▼

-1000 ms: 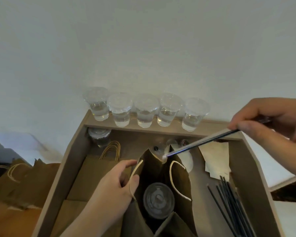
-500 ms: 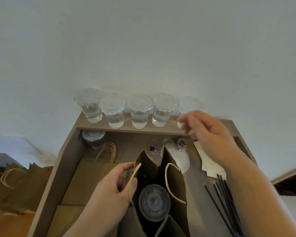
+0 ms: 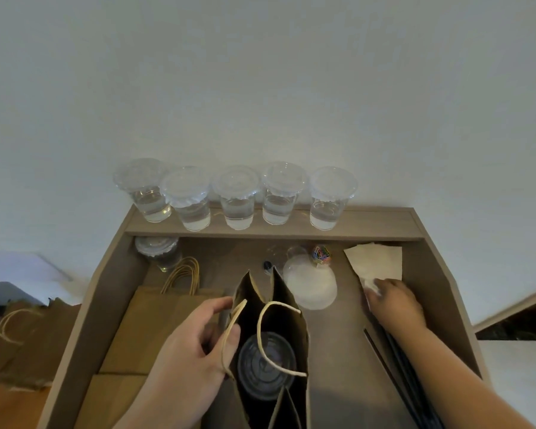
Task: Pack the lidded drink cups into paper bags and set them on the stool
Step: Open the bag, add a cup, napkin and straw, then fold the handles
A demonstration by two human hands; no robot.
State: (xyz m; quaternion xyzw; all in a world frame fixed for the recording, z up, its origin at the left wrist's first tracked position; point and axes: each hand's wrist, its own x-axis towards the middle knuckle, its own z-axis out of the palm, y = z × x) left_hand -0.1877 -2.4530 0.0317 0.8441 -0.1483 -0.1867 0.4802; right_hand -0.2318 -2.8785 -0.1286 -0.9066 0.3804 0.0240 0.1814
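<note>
Right hand (image 3: 396,305) ditched the straw and is now on a napkin (image 3: 378,261), pinch unclear. Left hand (image 3: 195,345) grip pinches the bag (image 3: 291,305) open. Nearly packed.

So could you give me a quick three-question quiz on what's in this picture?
1. True or false: the open paper bag is empty.
2. How many lidded cups stand on the back ledge?
3. The right hand touches: A a drink lid, B the white napkins, C the bag's handle.
Key: 1 false, a packed cup sits inside; 2 five; 3 B.
</note>
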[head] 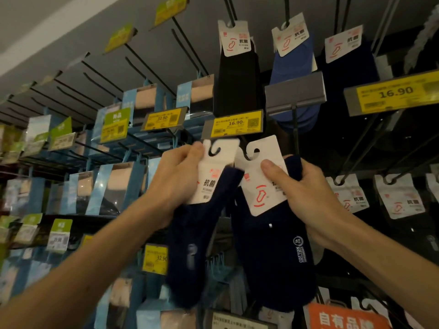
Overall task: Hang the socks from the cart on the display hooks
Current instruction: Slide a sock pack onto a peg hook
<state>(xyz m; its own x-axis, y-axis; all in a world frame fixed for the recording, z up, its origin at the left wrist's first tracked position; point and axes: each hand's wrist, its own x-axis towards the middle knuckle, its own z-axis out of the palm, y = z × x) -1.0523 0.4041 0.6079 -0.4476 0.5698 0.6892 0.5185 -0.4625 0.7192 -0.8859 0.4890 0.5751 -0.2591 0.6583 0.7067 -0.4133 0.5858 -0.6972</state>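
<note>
Under price tag (234, 123), left hand (175, 176) pinching left socks (190, 245), right hand (306, 193) gripping right socks (273, 257), cards (215, 167) touching

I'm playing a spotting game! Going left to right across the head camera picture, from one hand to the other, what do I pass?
left hand → left navy socks → right navy socks → right hand

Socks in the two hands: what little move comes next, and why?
Probably the right hand should slide its card by the slot onto the black hook below the 16.90 tag. That slot sits right at the hook, while the left hand holds its socks just beside it, so those likely go on after.
</note>
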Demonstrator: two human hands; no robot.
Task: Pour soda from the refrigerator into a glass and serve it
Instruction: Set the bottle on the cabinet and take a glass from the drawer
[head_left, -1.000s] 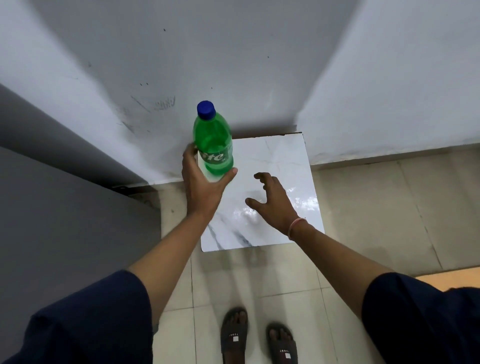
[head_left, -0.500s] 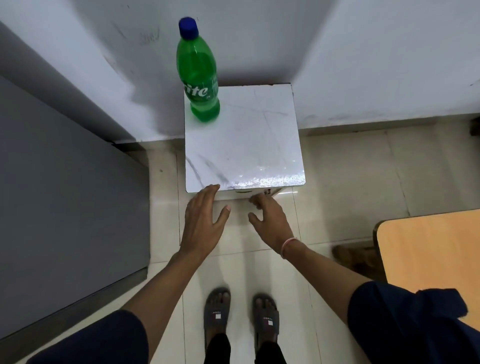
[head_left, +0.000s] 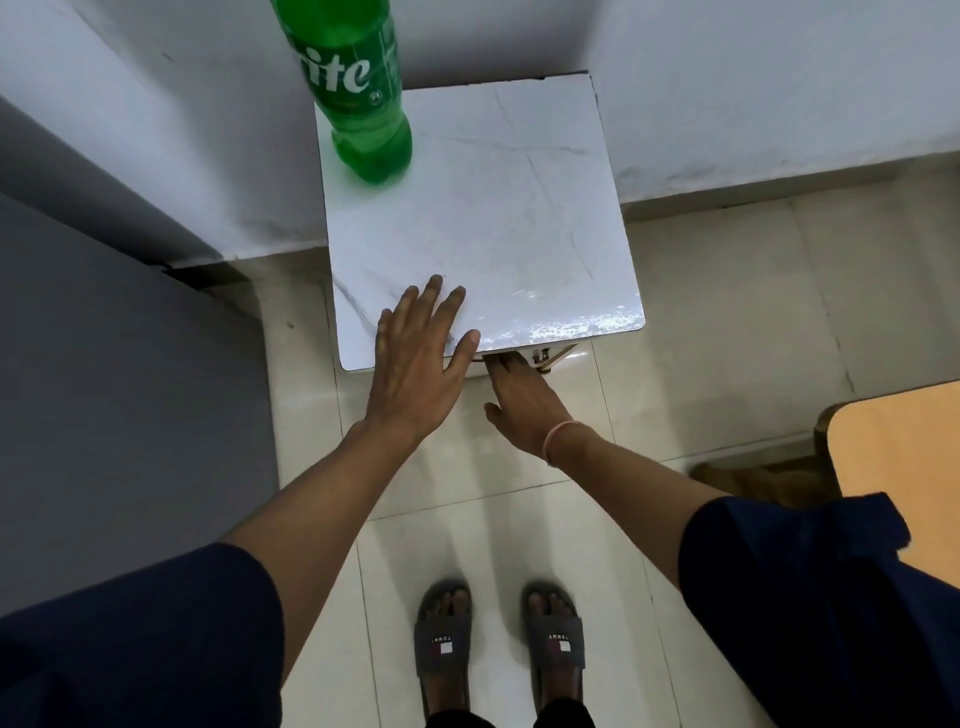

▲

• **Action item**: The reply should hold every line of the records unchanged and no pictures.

• **Answer area**:
-1000 ms: 
-500 ms: 
+0 ms: 
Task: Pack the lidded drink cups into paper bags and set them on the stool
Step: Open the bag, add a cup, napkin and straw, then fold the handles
A demonstration by two human hands; no robot.
State: (xyz m; quaternion xyzw; all in a world frame fixed for the recording, z up, its origin at the left wrist's first tracked position; point and axes: each hand's wrist, its own x-axis towards the middle knuckle, its own z-axis out of the palm, y = z × x) left_hand -0.1877 -2.4530 0.0317 0.8441 -0.1483 -0.1867 0.4802; right_hand -0.2318 -2.8785 -0.1286 -0.9066 0.3804 0.0240 0.1814
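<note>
Right hand (image 3: 396,305) ditched the straw and is now on a napkin (image 3: 378,261), pinch unclear. Left hand (image 3: 195,345) grip pinches the bag (image 3: 291,305) open. Nearly packed.

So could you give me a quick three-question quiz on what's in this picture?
1. True or false: the open paper bag is empty.
2. How many lidded cups stand on the back ledge?
3. The right hand touches: A a drink lid, B the white napkins, C the bag's handle.
Key: 1 false, a packed cup sits inside; 2 five; 3 B.
</note>
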[head] 
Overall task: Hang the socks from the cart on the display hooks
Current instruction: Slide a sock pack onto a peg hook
<state>(xyz m; its own x-axis, y-axis; all in a world frame fixed for the recording, z up, its origin at the left wrist's first tracked position; point and axes: each hand's wrist, its own x-axis towards the middle knuckle, its own z-axis out of the palm, y = z × x) -1.0523 0.4041 0.6079 -0.4476 0.5698 0.6892 0.5185 -0.4625 0.7192 -0.8859 0.4890 0.5751 -0.2591 0.6583 0.7067 -0.4133 0.5858 -0.6972</state>
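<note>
Under price tag (234, 123), left hand (175, 176) pinching left socks (190, 245), right hand (306, 193) gripping right socks (273, 257), cards (215, 167) touching

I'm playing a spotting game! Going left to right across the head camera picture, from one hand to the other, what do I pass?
left hand → left navy socks → right navy socks → right hand

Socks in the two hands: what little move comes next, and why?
Probably the right hand should slide its card by the slot onto the black hook below the 16.90 tag. That slot sits right at the hook, while the left hand holds its socks just beside it, so those likely go on after.
</note>
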Demonstrator: two human hands; no robot.
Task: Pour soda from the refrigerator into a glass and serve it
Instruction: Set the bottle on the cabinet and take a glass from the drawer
[head_left, -1.000s] 
[head_left, -0.500s] 
[head_left, +0.000s] 

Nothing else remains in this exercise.